Hoffman is one of the most abhorrent characters I have ever come across. But then again he’s meant to be – he’s the unremorseful murderer and rapist, the villan of the piece. But although I knew this, some of his actions and language had my skin crawling and made me feel queasy. He’s completely repugnant and sees women as just something to have sex with – a play thing – and when he’s done he kills them. He’s even done it the other way around and it turned my stomach. I’m no newbie to this kind of horror but this book got to me, big time.
So what kept me reading? For one, I never like giving up on a book, never have and so probably never will. But what I liked about this book was the plot. It’s actually quite intriguing and although the characters aren’t particularly fully developed the ideas are good. I can’t go into too much detail as it will give a lot away *just in case there’s a few of you who want to read this book*, but let’s just say it’s about being invisible – what would you do if nobody could see you? Would you use it for good, or for bad? I’m sure you’ve guessed by now that this time it was used for bad…very, very, bad.
After killing half of the town-folk, and one dog, Hoffman sets his sights on Lacey.
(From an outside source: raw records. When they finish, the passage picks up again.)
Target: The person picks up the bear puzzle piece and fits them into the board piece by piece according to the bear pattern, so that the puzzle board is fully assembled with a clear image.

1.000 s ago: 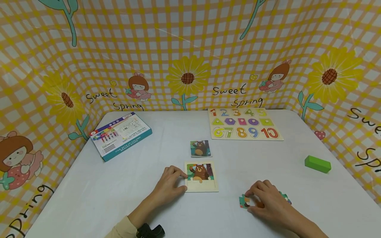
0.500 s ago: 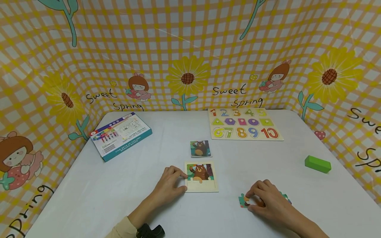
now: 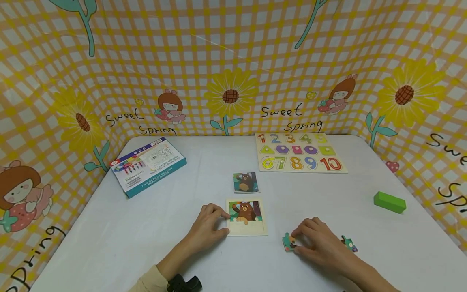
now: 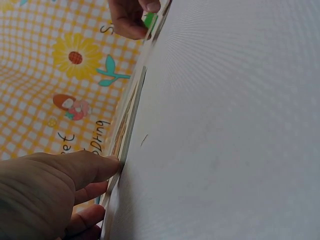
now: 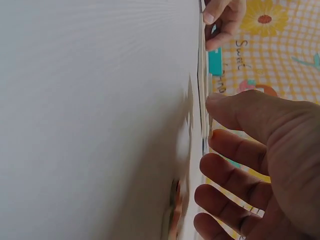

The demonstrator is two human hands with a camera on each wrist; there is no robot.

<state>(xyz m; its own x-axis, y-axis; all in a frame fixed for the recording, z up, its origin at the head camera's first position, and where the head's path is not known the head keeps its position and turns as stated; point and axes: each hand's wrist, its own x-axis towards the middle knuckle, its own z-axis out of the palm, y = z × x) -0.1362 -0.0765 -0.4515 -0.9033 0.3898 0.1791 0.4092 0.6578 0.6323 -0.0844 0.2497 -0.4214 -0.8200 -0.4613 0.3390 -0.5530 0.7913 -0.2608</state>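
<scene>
My left hand (image 3: pixel 209 222) holds the left edge of a square wooden puzzle board (image 3: pixel 248 230) with thumb and index finger. The board's upper part carries a brown bear picture; its lower part is bare wood. The left wrist view shows the thumb (image 4: pixel 102 167) against the board's edge. To the right of the board, my right hand (image 3: pixel 321 245) pinches a teal, tan and brown jigsaw piece (image 3: pixel 288 242) low over the table, its fingers covering part of it. Another jigsaw piece (image 3: pixel 349 243), green and purple, lies behind that hand.
Beyond the board lies a bear picture card (image 3: pixel 246 182). A number and shape puzzle (image 3: pixel 300 151) is at the back right, and a green block (image 3: pixel 389 202) lies at the right. A flat teal box (image 3: pixel 148 167) lies at the back left. Checked cloth (image 3: pixel 233 52) rises around the table.
My right hand has moved a little to the left and away from me with its jigsaw piece, uncovering more of the other piece. The left hand and the board have stayed put.
</scene>
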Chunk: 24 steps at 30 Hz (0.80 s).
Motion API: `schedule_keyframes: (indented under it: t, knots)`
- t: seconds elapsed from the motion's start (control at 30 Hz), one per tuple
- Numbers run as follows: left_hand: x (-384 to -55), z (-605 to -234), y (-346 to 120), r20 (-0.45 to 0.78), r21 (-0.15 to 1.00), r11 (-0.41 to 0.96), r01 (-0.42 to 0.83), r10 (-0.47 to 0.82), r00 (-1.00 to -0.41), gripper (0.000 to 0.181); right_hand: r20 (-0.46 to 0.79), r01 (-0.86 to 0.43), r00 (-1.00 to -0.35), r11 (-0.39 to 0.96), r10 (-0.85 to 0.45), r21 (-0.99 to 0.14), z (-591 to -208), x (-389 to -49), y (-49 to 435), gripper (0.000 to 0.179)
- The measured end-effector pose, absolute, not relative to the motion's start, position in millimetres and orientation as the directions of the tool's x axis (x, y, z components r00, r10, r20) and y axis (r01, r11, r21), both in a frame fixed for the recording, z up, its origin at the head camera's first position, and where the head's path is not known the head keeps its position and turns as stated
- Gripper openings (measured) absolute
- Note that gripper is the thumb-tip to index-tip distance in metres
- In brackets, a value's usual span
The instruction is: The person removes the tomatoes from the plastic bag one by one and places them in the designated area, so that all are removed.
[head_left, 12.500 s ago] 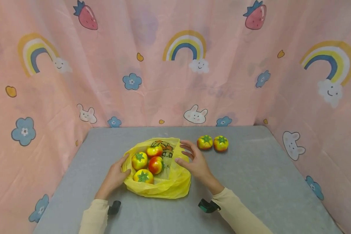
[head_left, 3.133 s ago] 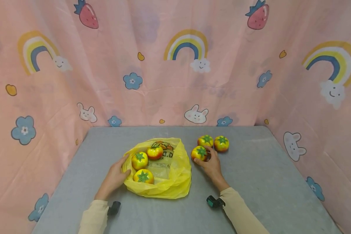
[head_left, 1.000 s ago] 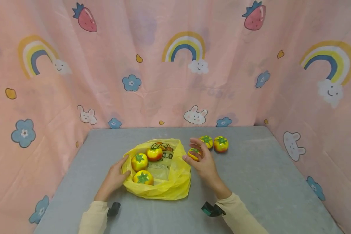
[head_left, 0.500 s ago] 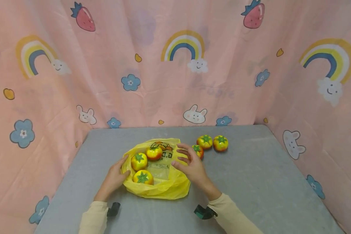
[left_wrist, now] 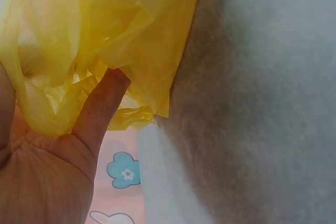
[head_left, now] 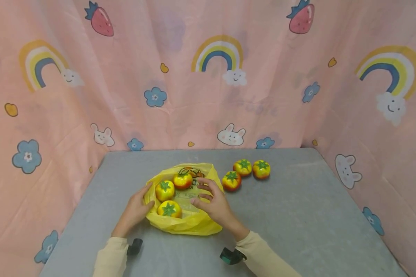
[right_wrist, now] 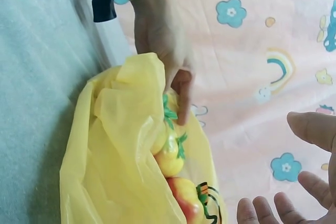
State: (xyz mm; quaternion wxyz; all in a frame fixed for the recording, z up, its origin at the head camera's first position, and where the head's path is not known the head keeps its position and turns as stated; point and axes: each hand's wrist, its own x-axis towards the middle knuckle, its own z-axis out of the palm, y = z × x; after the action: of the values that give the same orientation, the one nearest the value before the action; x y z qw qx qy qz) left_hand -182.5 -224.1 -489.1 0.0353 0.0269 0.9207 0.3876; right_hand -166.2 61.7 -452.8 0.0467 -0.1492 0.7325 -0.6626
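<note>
A yellow plastic bag (head_left: 197, 225) lies with its mouth spread in the head view, three yellow-red toy tomatoes inside: one at the front (head_left: 169, 209), one at the left (head_left: 165, 191) and one at the back (head_left: 182, 181). My left hand (head_left: 135, 211) holds the bag's left rim; the left wrist view shows the thumb (left_wrist: 102, 108) hooked over the plastic. Above the bag's right side, my right hand (head_left: 215, 204) hovers with fingers spread and nothing in them. Its fingertips (right_wrist: 307, 124) also stand apart beside the bag in the right wrist view.
Three more toy tomatoes sit on the grey table (head_left: 298, 215) right of the bag: the nearest (head_left: 231, 181), another behind it (head_left: 242, 168) and one at the right (head_left: 261, 170). A pink printed curtain (head_left: 263, 96) surrounds the table's back and sides.
One toy tomato has gone from the bag to the table beside two others, carried and released by my right hand. That hand has since moved left over the bag; the left hand stays put.
</note>
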Motion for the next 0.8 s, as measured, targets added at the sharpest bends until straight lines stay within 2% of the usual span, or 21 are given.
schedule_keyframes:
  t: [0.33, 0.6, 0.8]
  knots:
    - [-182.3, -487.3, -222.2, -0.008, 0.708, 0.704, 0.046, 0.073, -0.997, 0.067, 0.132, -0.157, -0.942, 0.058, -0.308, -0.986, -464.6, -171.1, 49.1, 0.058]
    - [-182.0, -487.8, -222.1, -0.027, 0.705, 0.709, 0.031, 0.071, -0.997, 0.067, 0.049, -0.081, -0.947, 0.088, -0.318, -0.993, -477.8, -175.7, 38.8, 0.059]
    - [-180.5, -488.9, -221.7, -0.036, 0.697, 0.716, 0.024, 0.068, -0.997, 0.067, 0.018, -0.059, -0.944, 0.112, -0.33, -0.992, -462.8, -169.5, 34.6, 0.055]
He rapes her repeatedly after which she gets in her car, telling no-one, and drives home. I felt horrible how she was treated by Hoffman but because her character wasn’t really well rounded some of her feelings and decisions didn’t make sense or were totally unbelievable. One in particular was her relationship with Scott, who she meets when hiding from Hoffman in an out of town hotel.
After only a few days of being raped, with bruises and cuts over her body, including the sensitive places, she still gets turned on when Scott touches her and after knowing each other for only a few days they have sex. I mean, really?? I find it incredibly hard to believe that any woman would want another man near her for months, maybe years, after such an horrorific experience let alone a few days!! *This was one of those times I wanted to throw the book against the nearest wall*
After a few chapters of Scott and Lacey fighting with Hoffman, then running from Hoffman, then fighting with Hoffman…again, Scott decides to bring in Dukane, an old friend who’s used to dealing with these kinds of people and situations, as he does it for a living. When he arrives things don’t actually get better they just continue. Lots of black magic, abuse, blood and rape. That’s about it. Until thankfully, and with a humungous sigh of relief, I finish the last page and close the book.
“Beware!” isn’t the best book in Laymon’s repertoire, in fact it’s probably one of the worst I’ve read. This book affected me in a way that hasn’t happened before – even when I’ve read Shaun Hutson, who can be just as graphic and sadistic. I love horror, and I love a bit of blood and gore as much as the next person, but what got to me most was the rape and it’s this which made “Beware!” just downright distasteful. I can’t say I’d recommend this book, because I wouldn’t.